Work item:
Repeat each entry below exactly as it stands.

Records from a data source:
=== Section Start ===

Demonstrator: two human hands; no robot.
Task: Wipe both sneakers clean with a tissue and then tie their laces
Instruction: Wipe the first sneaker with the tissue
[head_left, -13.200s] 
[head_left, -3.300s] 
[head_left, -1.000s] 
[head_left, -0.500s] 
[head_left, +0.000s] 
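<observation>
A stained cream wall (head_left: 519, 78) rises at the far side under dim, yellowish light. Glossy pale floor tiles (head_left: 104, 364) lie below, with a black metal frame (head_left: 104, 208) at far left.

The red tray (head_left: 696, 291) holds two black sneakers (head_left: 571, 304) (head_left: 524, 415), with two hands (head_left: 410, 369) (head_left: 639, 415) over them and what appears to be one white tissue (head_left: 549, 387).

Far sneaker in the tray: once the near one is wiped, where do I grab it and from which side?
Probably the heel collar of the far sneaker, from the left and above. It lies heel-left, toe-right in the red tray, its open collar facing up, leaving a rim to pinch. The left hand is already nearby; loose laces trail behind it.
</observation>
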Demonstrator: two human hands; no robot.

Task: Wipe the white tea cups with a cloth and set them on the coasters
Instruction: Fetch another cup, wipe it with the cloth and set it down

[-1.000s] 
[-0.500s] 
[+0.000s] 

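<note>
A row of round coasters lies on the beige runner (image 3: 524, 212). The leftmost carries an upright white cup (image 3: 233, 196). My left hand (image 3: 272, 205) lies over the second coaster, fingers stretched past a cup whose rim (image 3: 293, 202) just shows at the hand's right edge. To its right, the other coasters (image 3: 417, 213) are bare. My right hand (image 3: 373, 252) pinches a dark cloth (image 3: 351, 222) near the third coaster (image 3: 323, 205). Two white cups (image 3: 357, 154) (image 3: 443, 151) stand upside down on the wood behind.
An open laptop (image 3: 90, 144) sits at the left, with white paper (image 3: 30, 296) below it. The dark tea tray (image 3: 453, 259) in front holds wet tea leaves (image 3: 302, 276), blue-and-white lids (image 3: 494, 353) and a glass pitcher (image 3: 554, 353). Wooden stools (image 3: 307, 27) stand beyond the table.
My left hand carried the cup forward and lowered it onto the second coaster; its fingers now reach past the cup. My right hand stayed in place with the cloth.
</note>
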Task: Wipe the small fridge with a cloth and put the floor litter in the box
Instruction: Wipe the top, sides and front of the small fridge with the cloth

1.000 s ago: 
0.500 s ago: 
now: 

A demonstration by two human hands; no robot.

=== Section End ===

Solution below:
Demonstrator: two human hands; no robot.
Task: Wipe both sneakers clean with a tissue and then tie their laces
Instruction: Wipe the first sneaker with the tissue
[head_left, -13.200s] 
[head_left, -3.300s] 
[head_left, -1.000s] 
[head_left, -0.500s] 
[head_left, +0.000s] 
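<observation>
A stained cream wall (head_left: 519, 78) rises at the far side under dim, yellowish light. Glossy pale floor tiles (head_left: 104, 364) lie below, with a black metal frame (head_left: 104, 208) at far left.

The red tray (head_left: 696, 291) holds two black sneakers (head_left: 571, 304) (head_left: 524, 415), with two hands (head_left: 410, 369) (head_left: 639, 415) over them and what appears to be one white tissue (head_left: 549, 387).

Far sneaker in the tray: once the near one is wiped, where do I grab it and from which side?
Probably the heel collar of the far sneaker, from the left and above. It lies heel-left, toe-right in the red tray, its open collar facing up, leaving a rim to pinch. The left hand is already nearby; loose laces trail behind it.
</observation>
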Demonstrator: two human hands; no robot.

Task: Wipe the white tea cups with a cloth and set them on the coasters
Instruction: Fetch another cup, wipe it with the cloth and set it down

[-1.000s] 
[-0.500s] 
[+0.000s] 

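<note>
A row of round coasters lies on the beige runner (image 3: 524, 212). The leftmost carries an upright white cup (image 3: 233, 196). My left hand (image 3: 272, 205) lies over the second coaster, fingers stretched past a cup whose rim (image 3: 293, 202) just shows at the hand's right edge. To its right, the other coasters (image 3: 417, 213) are bare. My right hand (image 3: 373, 252) pinches a dark cloth (image 3: 351, 222) near the third coaster (image 3: 323, 205). Two white cups (image 3: 357, 154) (image 3: 443, 151) stand upside down on the wood behind.
An open laptop (image 3: 90, 144) sits at the left, with white paper (image 3: 30, 296) below it. The dark tea tray (image 3: 453, 259) in front holds wet tea leaves (image 3: 302, 276), blue-and-white lids (image 3: 494, 353) and a glass pitcher (image 3: 554, 353). Wooden stools (image 3: 307, 27) stand beyond the table.
My left hand carried the cup forward and lowered it onto the second coaster; its fingers now reach past the cup. My right hand stayed in place with the cloth.
</note>
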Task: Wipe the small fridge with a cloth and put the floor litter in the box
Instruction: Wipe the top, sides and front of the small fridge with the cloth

1.000 s ago: 
0.500 s ago: 
now: 

A demonstration by two human hands; no robot.

Nothing remains to be added to the exercise.